Paper No. 2
Presentation Time: 8:45 AM
ASSESSING GEOSCIENCE STUDENTS' RESPONSES TO SHORT ESSAY QUESTIONS USING COMPUTER GRADING ALGORITHMS
STEER, David, Department of Geology and Environmental Science, The University of Akron, Akron, OH 44325-4101, steer@uakron.edu
This research tests the efficacy of using computer algorithms to grade short essay geoscience questions. Several automated essay grading programs are freely available to instructors seeking a quick, efficient method to assess student learning using short essays. Speed and reproducibility are primary advantages of employing computer-grading of such questions.
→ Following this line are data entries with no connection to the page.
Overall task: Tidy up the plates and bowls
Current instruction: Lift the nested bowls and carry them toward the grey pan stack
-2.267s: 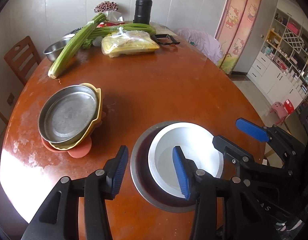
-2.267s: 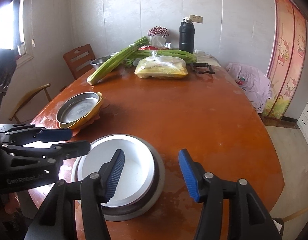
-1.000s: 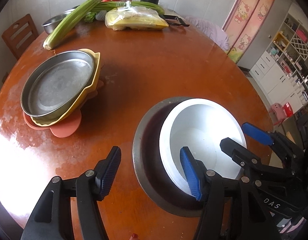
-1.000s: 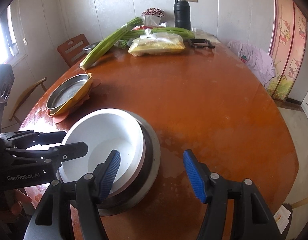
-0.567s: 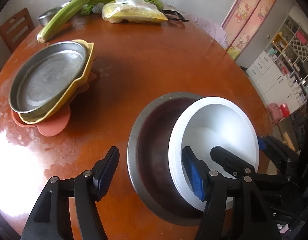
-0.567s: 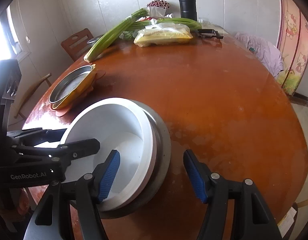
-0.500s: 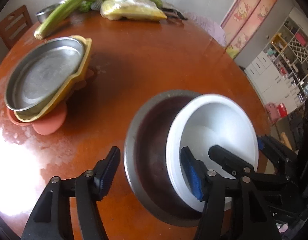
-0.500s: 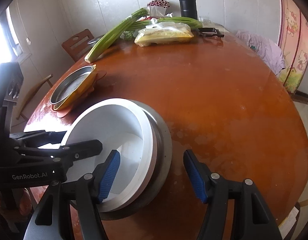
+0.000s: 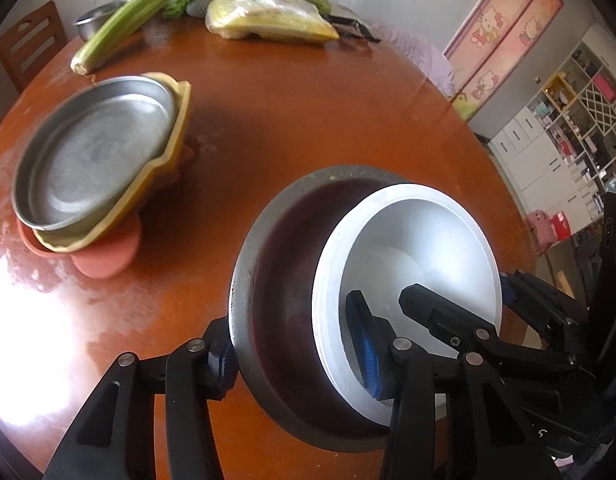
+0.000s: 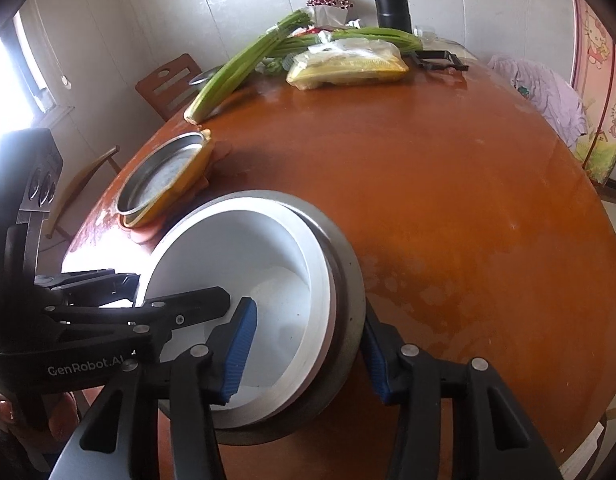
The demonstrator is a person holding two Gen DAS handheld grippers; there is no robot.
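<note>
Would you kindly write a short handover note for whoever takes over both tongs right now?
Left tongs: closing across the near-left rims of the metal bowl and the white bowl nested in it.
Right tongs: closing across the same pair's right rims.
Done: metal plate, yellow dish and pink plate stacked at left on the table.
Left: probably carry the bowl pair to its place.
</note>
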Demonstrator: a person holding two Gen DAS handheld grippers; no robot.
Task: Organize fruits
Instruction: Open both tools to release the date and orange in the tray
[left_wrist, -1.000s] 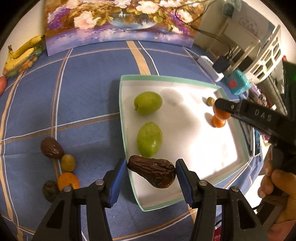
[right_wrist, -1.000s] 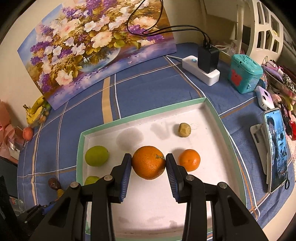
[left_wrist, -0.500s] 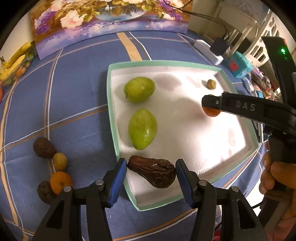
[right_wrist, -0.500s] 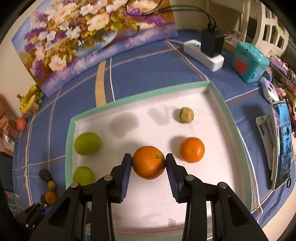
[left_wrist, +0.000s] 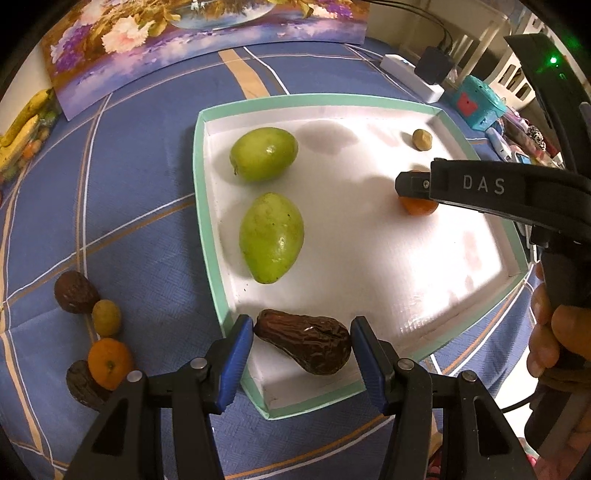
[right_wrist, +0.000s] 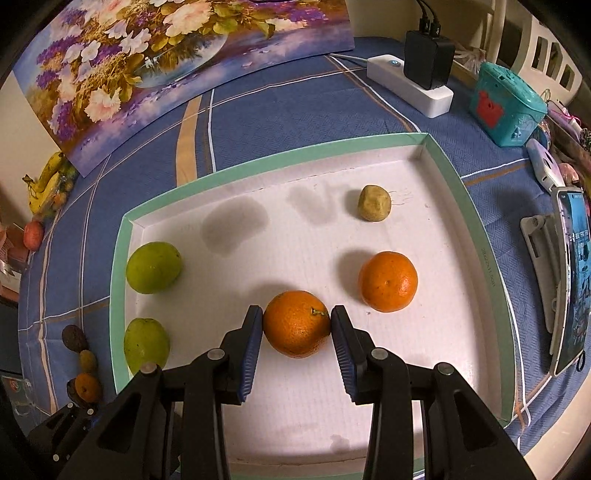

Preliminary results suggest that question design is a critical factor in conditioning the algorithms to effectively sort answers into mostly correct, partly correct and mostly incorrect bins. Two conceptual approaches for designing questions and conditioning probabilities are recommended to minimize computer-binning errors. A multiple path question design requires predictable but independent answer paths. Instructors develop the valued words and phrases likely to be found in each answer pathway. Since the various responses generate significantly different lexical constructs, pathways are distinct. Those so called trins and proxies in the student responses are compared to the probabilities in the system and used to bin the answer accordingly. A defined content question requires well defined content scope for a complete answer. The database of accepted content used to train and test the system is decremented to form the various response levels.
Data from upper level students answering an open ended geologic time question were used to explore the multiple-pathway question grading approach. A database was constructed that included 55 predicted high-level, 125 moderate-level and 73 low-level trins and proxies. That database was used to generate 500 synthetic student responses at each level. High level responses were comprised of 10 randomly selected hi-level word phrases. Moderate level responses were constructed of five, middle-level trins and mostly incorrect responses were generated using three low-level phrases. Eleven actual student essay responses were tested using the conditioned algorithm. Nine responses were correctly binned, one response was binned too low and one was binned too high. Further testing with much larger data sets is required before drawing definitive conclusions about this assessment grading technique. Since computers cannot effectively evaluate meaning, the binned responses must be reviewed by the instructor.